**Your instructions**. Return the opening lines of the material, word for word. End with the line that contains "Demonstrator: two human".

**Given material**.
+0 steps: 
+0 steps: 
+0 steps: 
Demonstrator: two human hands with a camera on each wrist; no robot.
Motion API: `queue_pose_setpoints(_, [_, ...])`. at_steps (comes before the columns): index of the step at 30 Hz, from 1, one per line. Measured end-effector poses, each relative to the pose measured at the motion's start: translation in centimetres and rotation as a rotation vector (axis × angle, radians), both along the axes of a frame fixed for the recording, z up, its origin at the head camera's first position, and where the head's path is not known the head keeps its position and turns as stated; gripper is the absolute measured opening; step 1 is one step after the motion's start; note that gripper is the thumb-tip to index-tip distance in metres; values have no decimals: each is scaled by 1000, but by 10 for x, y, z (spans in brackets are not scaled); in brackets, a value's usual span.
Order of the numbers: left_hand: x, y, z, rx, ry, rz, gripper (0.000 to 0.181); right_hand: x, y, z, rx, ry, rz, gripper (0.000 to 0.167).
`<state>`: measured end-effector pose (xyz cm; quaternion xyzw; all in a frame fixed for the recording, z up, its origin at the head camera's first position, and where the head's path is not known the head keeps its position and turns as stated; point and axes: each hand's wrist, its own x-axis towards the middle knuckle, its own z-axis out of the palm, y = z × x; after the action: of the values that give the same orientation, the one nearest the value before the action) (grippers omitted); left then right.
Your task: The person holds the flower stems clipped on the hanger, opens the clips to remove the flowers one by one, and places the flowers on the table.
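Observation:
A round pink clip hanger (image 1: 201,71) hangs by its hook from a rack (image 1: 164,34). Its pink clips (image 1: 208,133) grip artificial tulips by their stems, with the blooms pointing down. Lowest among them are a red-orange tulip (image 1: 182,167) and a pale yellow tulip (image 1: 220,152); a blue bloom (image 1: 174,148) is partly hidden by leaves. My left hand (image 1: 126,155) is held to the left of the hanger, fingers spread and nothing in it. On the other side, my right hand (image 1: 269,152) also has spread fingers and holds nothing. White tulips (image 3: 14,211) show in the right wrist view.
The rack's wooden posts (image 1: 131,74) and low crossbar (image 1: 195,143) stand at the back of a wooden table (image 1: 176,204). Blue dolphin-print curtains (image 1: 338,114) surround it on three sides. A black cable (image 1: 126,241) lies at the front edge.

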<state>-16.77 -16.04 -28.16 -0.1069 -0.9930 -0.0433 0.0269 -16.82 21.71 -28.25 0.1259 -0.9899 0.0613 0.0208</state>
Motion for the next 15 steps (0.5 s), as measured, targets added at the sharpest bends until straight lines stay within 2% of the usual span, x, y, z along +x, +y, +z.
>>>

**Solution for this task**.
+0 steps: 
+0 steps: 
+0 steps: 
Demonstrator: two human hands with a camera on each wrist; no robot.

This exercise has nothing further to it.